▶ **AIM OF THE TASK**
Show every line of the data that contains the string "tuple".

Collection entries:
- - - - -

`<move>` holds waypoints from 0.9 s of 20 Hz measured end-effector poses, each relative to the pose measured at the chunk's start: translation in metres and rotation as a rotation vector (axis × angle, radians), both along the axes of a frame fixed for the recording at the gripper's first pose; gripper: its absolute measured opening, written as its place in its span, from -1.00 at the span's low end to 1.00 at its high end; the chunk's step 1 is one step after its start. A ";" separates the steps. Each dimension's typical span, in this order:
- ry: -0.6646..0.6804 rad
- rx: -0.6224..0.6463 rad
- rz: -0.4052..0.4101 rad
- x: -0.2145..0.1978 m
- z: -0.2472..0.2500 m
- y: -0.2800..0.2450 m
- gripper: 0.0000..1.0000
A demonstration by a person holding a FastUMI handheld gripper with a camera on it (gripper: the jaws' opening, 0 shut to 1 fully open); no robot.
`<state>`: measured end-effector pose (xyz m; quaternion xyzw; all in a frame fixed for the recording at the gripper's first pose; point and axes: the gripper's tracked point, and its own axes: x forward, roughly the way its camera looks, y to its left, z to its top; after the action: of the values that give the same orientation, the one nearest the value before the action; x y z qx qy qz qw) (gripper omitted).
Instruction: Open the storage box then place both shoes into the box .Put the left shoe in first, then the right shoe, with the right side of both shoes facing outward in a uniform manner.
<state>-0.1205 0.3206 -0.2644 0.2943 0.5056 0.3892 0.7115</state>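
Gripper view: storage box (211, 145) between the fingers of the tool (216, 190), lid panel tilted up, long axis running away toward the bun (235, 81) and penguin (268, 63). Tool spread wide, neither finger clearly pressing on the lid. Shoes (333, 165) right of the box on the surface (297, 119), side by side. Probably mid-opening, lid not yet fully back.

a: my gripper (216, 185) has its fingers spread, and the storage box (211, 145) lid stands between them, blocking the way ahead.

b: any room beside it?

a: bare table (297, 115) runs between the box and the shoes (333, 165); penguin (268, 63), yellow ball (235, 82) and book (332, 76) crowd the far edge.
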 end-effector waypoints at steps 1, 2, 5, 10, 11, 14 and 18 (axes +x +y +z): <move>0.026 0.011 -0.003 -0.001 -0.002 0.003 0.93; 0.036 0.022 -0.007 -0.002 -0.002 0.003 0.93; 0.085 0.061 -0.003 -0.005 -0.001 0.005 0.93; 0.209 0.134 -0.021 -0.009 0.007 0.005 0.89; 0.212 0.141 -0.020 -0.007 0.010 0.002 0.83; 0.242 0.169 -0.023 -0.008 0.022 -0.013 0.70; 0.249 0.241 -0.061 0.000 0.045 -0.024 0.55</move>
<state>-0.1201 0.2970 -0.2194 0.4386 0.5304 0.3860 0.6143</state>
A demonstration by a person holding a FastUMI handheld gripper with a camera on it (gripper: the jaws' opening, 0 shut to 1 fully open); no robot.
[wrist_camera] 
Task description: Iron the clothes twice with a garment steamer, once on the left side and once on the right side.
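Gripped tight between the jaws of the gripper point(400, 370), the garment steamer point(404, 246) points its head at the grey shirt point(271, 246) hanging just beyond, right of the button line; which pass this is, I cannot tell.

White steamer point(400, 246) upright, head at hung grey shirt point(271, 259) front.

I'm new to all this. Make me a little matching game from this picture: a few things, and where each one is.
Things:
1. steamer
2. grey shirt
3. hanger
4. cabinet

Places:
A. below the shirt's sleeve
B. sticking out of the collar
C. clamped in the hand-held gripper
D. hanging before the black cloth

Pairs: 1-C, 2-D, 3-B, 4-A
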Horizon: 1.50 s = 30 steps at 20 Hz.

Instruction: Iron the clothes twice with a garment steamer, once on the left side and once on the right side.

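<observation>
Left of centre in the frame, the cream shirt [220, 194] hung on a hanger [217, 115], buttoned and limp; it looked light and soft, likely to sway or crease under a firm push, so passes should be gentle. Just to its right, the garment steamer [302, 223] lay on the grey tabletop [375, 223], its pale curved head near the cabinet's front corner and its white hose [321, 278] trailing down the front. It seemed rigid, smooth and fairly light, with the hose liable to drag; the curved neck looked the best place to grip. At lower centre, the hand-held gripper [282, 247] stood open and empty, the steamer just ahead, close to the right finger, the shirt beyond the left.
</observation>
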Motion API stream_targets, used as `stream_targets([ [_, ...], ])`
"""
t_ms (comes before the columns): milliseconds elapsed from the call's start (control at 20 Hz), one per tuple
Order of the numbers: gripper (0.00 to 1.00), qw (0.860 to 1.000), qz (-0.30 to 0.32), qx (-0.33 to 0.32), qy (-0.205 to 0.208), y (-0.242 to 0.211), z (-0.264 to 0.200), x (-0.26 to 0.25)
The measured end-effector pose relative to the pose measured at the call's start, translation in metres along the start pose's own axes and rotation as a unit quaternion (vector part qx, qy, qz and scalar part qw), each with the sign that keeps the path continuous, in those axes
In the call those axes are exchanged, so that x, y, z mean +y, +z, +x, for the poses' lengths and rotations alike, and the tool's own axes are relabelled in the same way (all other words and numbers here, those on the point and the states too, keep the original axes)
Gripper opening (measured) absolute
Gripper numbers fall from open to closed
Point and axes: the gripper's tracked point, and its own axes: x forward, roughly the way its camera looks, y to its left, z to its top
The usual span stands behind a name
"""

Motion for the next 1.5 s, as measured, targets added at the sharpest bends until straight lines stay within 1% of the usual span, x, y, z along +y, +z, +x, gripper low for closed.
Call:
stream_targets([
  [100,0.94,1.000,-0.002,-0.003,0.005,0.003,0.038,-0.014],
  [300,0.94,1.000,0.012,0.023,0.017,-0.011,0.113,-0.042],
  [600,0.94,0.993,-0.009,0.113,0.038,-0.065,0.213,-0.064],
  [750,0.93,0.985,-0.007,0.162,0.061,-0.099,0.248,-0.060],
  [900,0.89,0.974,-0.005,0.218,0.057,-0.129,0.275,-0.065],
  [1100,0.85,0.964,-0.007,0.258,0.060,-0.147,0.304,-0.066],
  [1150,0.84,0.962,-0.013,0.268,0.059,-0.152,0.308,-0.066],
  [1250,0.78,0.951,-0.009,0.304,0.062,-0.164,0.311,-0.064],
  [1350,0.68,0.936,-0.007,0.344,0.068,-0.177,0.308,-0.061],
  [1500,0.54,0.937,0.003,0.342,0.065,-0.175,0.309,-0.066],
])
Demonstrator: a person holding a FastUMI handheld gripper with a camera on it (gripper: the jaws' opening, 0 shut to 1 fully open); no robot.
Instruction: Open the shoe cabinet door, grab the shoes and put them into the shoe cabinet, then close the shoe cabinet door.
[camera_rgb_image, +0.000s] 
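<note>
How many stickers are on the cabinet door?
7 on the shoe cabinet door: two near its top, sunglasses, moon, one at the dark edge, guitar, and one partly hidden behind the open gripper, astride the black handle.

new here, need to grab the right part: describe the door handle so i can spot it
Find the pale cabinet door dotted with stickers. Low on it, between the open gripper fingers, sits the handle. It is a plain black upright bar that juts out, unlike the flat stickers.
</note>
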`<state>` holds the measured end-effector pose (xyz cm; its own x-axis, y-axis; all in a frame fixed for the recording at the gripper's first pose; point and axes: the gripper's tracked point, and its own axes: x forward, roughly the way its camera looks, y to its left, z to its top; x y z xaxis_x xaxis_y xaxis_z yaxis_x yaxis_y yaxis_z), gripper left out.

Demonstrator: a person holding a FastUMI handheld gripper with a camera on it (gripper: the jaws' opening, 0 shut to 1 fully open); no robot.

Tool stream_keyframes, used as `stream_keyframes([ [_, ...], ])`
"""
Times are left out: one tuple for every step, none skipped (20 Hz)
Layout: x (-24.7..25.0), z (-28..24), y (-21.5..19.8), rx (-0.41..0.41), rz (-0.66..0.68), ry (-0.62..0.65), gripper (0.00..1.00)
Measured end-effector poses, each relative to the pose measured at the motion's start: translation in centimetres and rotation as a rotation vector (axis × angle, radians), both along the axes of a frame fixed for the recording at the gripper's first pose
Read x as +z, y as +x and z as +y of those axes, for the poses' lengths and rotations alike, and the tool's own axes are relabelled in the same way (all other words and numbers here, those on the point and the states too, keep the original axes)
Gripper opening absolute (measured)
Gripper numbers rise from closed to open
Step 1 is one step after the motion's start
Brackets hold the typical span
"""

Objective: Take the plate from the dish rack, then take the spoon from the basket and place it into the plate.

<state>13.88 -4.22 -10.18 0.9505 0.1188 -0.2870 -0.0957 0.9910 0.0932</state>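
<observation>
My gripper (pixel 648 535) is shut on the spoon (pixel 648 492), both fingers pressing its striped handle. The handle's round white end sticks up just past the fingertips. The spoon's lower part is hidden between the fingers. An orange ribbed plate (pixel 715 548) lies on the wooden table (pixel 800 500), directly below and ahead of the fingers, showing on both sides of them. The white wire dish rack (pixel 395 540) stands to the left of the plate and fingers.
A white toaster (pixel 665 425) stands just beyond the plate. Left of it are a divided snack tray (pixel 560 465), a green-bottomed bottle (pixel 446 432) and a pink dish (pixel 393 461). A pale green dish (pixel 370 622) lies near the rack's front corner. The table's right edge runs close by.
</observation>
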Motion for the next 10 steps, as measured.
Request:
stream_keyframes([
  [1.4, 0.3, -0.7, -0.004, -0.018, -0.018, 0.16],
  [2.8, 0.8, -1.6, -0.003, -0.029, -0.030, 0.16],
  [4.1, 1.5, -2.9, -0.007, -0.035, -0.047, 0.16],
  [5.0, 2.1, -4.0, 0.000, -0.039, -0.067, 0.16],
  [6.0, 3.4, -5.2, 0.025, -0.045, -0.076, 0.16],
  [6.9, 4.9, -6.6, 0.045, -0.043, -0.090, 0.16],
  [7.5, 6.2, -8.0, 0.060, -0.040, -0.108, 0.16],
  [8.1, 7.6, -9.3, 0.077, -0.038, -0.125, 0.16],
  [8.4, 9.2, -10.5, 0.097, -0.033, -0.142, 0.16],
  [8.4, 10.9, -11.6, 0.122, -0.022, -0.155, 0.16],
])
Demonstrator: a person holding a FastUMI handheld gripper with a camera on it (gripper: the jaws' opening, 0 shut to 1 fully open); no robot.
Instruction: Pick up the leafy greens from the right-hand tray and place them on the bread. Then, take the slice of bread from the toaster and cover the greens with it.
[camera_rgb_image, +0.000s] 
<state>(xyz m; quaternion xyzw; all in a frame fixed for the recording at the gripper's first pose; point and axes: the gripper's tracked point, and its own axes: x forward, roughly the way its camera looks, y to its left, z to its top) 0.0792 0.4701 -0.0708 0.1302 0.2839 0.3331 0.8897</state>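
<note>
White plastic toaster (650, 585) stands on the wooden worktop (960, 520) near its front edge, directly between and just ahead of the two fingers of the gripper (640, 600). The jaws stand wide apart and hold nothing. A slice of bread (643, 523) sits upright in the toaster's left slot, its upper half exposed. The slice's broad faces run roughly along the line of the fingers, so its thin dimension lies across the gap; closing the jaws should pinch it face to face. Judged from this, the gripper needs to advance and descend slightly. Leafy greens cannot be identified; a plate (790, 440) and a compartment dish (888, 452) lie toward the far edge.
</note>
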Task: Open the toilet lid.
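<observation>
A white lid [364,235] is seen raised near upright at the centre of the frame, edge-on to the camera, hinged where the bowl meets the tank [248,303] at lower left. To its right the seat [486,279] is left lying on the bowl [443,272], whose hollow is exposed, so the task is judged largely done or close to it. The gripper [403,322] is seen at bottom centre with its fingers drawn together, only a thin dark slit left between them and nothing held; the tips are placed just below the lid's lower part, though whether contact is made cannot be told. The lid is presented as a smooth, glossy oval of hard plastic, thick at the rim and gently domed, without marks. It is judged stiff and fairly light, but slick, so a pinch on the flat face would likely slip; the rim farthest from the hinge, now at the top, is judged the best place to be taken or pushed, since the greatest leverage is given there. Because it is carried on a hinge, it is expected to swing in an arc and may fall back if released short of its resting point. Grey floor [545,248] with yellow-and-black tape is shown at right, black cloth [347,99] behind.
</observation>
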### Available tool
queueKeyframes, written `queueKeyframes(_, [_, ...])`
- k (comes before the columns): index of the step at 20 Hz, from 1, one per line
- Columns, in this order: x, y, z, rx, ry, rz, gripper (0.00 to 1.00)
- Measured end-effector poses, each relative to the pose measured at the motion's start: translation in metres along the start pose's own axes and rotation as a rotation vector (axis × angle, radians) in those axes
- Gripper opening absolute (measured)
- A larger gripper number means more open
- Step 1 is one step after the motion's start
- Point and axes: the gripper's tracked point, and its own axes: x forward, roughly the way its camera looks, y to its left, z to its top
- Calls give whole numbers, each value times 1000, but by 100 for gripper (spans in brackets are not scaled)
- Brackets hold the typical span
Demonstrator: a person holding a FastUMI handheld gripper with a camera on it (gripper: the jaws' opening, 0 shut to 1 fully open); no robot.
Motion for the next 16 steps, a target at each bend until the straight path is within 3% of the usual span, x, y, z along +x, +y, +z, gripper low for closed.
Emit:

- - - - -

▶ **SOLUTION TO THIS PROBLEM**
t_ms (comes before the columns): milliseconds elapsed from the call's start (control at 20 Hz), one per tuple
Times are left out: one tuple for every step, none skipped (20 Hz)

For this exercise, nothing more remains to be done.